#### WHAT IS EXPECTED:
Write out the listing below exactly, and omit any images you find in it.

#### GIVEN DATA:
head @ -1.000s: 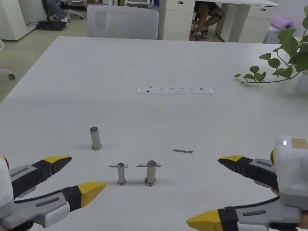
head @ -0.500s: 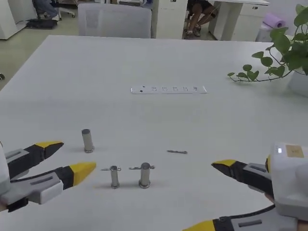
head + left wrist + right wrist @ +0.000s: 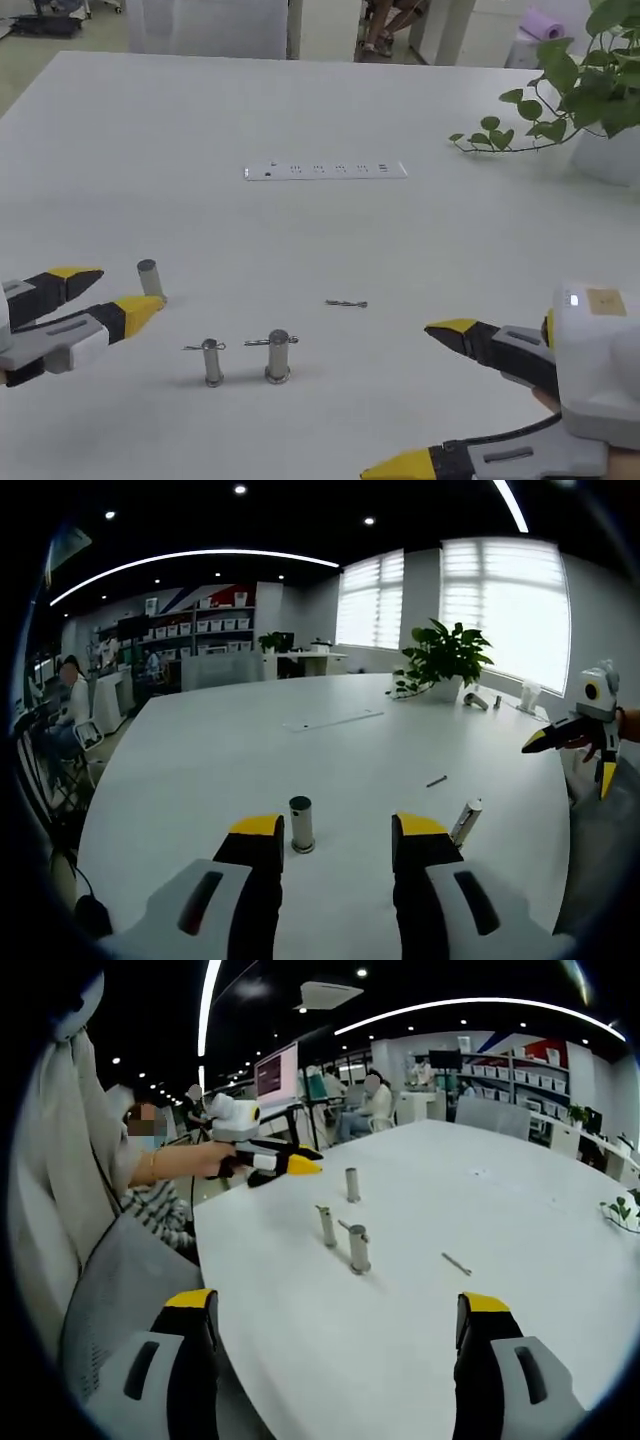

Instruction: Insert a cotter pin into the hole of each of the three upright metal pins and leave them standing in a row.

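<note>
Steel cotter pin (image 3: 347, 303) lies loose on the table (image 3: 300, 100), right of the bare metal pin (image 3: 149, 280). Looks light, stiff and slippery, so I'd pinch its looped end. Jaws gape empty on left gripper (image 3: 338, 832) and right gripper (image 3: 398, 398).

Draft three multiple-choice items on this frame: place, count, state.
1. Where is the loose cotter pin? A) gripped in jaws B) on the table, right of the upright pins C) in a pin's hole
2. How many upright pins hold a cotter pin? A) one B) three C) two
3. Right gripper? A) open, empty B) shut on a pin C) shut on a cotter pin
1B: it lies flat on the tabletop. 2C: near pair pinned, far-left pin bare. 3A: jaws wide apart, nothing between.
</note>
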Available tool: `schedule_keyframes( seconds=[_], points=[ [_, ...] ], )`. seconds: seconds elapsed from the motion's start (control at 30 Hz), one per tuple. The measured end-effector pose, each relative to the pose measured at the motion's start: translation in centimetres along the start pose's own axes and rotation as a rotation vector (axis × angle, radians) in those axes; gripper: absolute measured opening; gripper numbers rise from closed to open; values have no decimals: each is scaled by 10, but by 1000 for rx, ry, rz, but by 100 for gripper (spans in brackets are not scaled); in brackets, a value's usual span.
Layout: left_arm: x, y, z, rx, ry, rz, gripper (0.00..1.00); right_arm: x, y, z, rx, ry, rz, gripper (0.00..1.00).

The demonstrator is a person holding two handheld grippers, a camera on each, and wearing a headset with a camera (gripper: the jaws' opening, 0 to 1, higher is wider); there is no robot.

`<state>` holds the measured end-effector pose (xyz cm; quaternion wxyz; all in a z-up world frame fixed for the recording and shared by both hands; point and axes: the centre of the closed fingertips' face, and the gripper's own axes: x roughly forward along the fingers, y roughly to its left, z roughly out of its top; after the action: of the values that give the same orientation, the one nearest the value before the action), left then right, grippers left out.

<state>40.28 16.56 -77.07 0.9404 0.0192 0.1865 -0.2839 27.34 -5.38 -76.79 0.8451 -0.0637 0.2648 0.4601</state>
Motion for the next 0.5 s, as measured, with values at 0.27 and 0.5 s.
schedule_keyframes(
  seconds=[0.27,0.5],
  points=[
    [16,16,-3,4,-1,32,37,4,-2,1,2,-1,1,99],
    [31,23,-8,2,9,32,36,8,-5,0,0,1,1,98]
  ],
)
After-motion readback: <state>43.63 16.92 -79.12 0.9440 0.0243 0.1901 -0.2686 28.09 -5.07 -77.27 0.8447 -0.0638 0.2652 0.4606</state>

#### THE ANSWER:
head @ -1.000s: 
head @ -0.500s: 
head + left wrist + right wrist @ +0.000s: 

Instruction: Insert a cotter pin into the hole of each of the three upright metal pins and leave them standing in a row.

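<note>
Steel cotter pin (image 3: 347, 303) lies loose on the table (image 3: 300, 100), right of the bare metal pin (image 3: 149, 280). Looks light, stiff and slippery, so I'd pinch its looped end. Jaws gape empty on left gripper (image 3: 338, 832) and right gripper (image 3: 398, 398).

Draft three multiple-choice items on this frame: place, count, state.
1. Where is the loose cotter pin? A) gripped in jaws B) on the table, right of the upright pins C) in a pin's hole
2. How many upright pins hold a cotter pin? A) one B) three C) two
3. Right gripper? A) open, empty B) shut on a pin C) shut on a cotter pin
1B: it lies flat on the tabletop. 2C: near pair pinned, far-left pin bare. 3A: jaws wide apart, nothing between.
</note>
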Available tool: `schedule_keyframes( seconds=[_], points=[ [_, ...] ], )`. seconds: seconds elapsed from the motion's start (control at 30 Hz), one per tuple. The measured end-effector pose, each relative to the pose measured at the motion's start: translation in centimetres along the start pose's own axes and rotation as a rotation vector (axis × angle, radians) in those axes; gripper: absolute measured opening; gripper numbers rise from closed to open; values have no decimals: each is scaled by 10, but by 1000 for rx, ry, rz, but by 100 for gripper (spans in brackets are not scaled); in brackets, a value's usual span.
Layout: left_arm: x, y, z, rx, ry, rz, gripper (0.00..1.00); right_arm: x, y, z, rx, ry, rz, gripper (0.00..1.00).

The demonstrator is a person holding two handheld grippers, a camera on each, and wearing a headset with a camera (gripper: the jaws' opening, 0 to 1, higher is wider); there is no robot.

`<state>` holds the measured end-effector pose (xyz cm; quaternion wxyz; all in a z-up world frame fixed for the recording and shared by both hands; point and axes: the centre of the closed fingertips' face, and the gripper's own axes: x roughly forward along the fingers, y roughly to its left, z roughly out of its top; after the action: of the values that give the same orientation, the one nearest the value before the action), left then right, grippers left out.

<state>40.28 16.56 -77.07 0.9404 0.0192 0.1865 -0.2839 27.34 -5.38 -76.79 0.8451 -0.0637 0.2648 0.4601</state>
Motion for the next 0.5 s, as measured, with values at 0.27 and 0.5 s.
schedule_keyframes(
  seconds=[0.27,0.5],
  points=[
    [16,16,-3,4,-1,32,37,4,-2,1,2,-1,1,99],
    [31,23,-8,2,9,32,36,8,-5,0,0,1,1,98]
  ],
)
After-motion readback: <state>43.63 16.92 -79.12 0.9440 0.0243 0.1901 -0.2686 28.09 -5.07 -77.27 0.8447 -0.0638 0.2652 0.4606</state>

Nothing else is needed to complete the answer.